» Your task
Emit all the data exactly as provided.
====== Stored data
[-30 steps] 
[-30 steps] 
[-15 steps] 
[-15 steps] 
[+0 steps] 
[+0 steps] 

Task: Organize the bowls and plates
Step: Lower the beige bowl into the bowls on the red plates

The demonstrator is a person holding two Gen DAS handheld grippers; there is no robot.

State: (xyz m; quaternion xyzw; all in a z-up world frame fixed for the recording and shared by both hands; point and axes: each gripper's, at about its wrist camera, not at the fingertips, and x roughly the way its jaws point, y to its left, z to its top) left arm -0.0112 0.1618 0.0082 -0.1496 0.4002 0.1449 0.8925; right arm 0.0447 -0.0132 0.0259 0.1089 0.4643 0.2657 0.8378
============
» Task solution
[-30 steps] 
[-30 steps] 
[-15 steps] 
[-15 steps] 
[+0 steps] 
[+0 steps] 

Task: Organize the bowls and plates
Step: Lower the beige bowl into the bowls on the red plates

The demonstrator is a person holding two Gen DAS handheld grippers; there is no robot.

State: (xyz m; quaternion xyzw; all in a z-up world frame fixed for the recording and shared by both hands; point and axes: each gripper's, at about its wrist camera, not at the fingertips, and x roughly the way its jaws point, y to its left, z to its top) left arm -0.0112 0.1618 0.0082 -0.1496 0.4002 0.1449 0.8925; right arm 0.0447 -0.0132 0.0259 0.1089 0.4643 0.2657 0.8378

The complete answer has been presented.